To keep up with the groundswell of interest in its work to advocate for a regenerative built environment, the Living Future Institute of Australia has appointed its first chief executive officer.
Laura Hamilton-O’Hara will take the reins this month after a diverse career including multiple sustainability roles, such as her most recent as sustainability officer at Macquarie University in Sydney.
Her appointment will help the team meet the growing interest in LFIA’s work on both the Living Building Challenge and the Biophilic Design Initiative, current executive director Stephen Choi told The Fifth Estate.
He says the current management team of two, the board of nine and “massive numbers of volunteers” have been struggling to keep up with the number of enquiries coming through.
“It’s fantastic because anyone that does the work we do is voluntary, it’s based on inspiration.”
“There’s no government mandate, it’s people inspired to do something that’s good.”
All LBC certifications undertaken overseas through the international institute based in the US and conducted by third party auditors.
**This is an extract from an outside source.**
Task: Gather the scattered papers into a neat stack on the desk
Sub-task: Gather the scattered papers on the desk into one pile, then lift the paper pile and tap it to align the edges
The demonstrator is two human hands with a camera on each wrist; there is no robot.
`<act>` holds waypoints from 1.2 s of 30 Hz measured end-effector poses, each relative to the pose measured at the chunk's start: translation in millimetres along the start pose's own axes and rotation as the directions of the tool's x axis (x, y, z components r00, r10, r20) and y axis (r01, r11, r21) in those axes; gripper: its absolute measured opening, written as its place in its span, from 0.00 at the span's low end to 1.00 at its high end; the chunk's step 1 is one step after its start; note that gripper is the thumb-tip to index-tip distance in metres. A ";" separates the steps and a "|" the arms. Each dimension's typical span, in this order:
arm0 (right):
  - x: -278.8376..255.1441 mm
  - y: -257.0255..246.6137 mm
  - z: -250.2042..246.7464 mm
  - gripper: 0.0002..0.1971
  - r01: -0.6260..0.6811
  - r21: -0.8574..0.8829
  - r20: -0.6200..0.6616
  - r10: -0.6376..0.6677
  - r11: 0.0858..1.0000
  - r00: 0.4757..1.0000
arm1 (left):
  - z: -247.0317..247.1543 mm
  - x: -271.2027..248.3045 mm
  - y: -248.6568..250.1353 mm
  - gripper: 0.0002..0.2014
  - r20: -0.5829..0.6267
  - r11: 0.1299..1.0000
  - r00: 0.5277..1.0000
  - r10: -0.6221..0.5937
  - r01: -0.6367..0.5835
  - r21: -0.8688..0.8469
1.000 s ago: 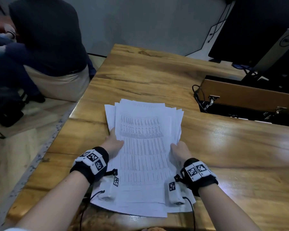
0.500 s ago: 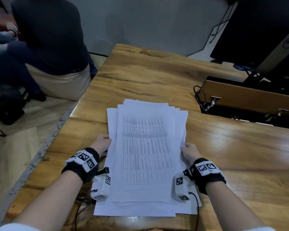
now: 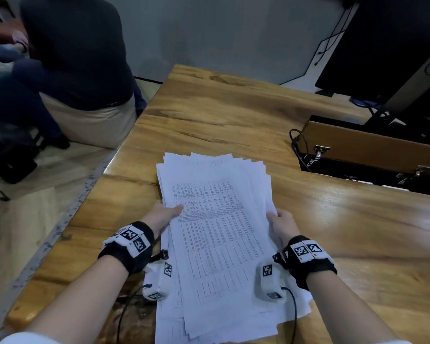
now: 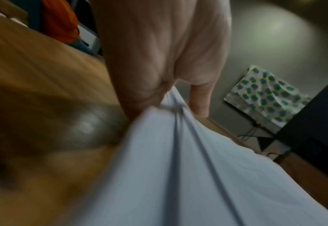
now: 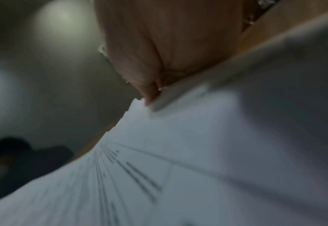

The Australian branch provided training, support, and design initiatives based on its vision for a world that is “socially just and culturally rich and ecologically restorative.”
Choi says the ultimate goal is creating a “built environment as good as what you’ll find in the natural world.”
Living Building Challenge is growing
Interest in the LBC is also on the rise, with the number of projects swelling from 100 to more than 500 in the past four or five years.
Choi says this is because a wide range of elements are “coalescing.”
Traditionally the LBC has attracted community-based projects and the occasional university that owns its buildings and wants to be at the cutting-edge of sustainable design.
But as the market has adopted a more mature approach to energy and climate change risk, and the 1.5 degrees warming target has ramped up the urgency on climate action, Choi says more people are starting to think about what this actually means for the built environment.
He says these things are coming together and drumming up interest in carbon neutrality and the LBC at the top end of town, with more commercial developers starting to getting involved.
The Biophilia Design Initiative is also taking off
A new group of like-minded supporters known as the Biophilic Design Initiative was formed last year after an expressions of interest campaign. The group of nine people from different parts of industry, academia and related areas will explore biophilic design and foster its implementation.
“We’re pulling together a massive amount of knowledge because a lot of people don’t understand it, and we’re looking at opportunities to explore research,” Choi says.
One opportunity is turning the narrative of biophilic design on its head to explore the costs of not designing in this way.
“Instead of asking what’s the cost benefit of doing a green wall, you say what’s the cost of not?”
Living Building Challenge upgrade
He says the appointment of a CEO will help the organisation start its next chapter with an upcoming upgrade to the Living Building Challenge to the 4.0 edition.
The new version will be announced at the Living Future 2019 Conference in Seattle on May 1. Choi says that like any rating tool, the LBC needs to evolve over time to keep pace with market conditions while “still keeping an extremely high bar.”
He says more toxic chemicals have been discovered to go on the Red List – the list of materials that LBC projects must avoid – and some other upgrades to the tool such as “structural changes around energy and carbon.”
There will also be a “broader” look at water and considerations “beyond the single building”. There will also be additions around social justice and social equity and the “anti-slavery movement as a whole”, Choi says.
More information will be available when the updated tool is released next month.
What the new CEO will bring
Laura Hamilton-O’Hara doesn’t have a built environment background which, according to Choi, is very appealing because she has completely different professional and social networks “compared to myself and others in the team”.
This includes a stint in the South African wilderness caring for the lands and the people and animals inhabiting them.
“So she’s worked in a broader term the sustainable development and not in buildings, but quite frankly buildings are actually the easy part.
“The community and social based changes are really hard.”
He uses waste management as an example, which he says is “not actually technological its purely about people’s engagement with it”.
“And that’s something Laura is strong on, engaging with people everyday. That’s something she brings which is good… I haven’t ever met someone with such a lovely manner.”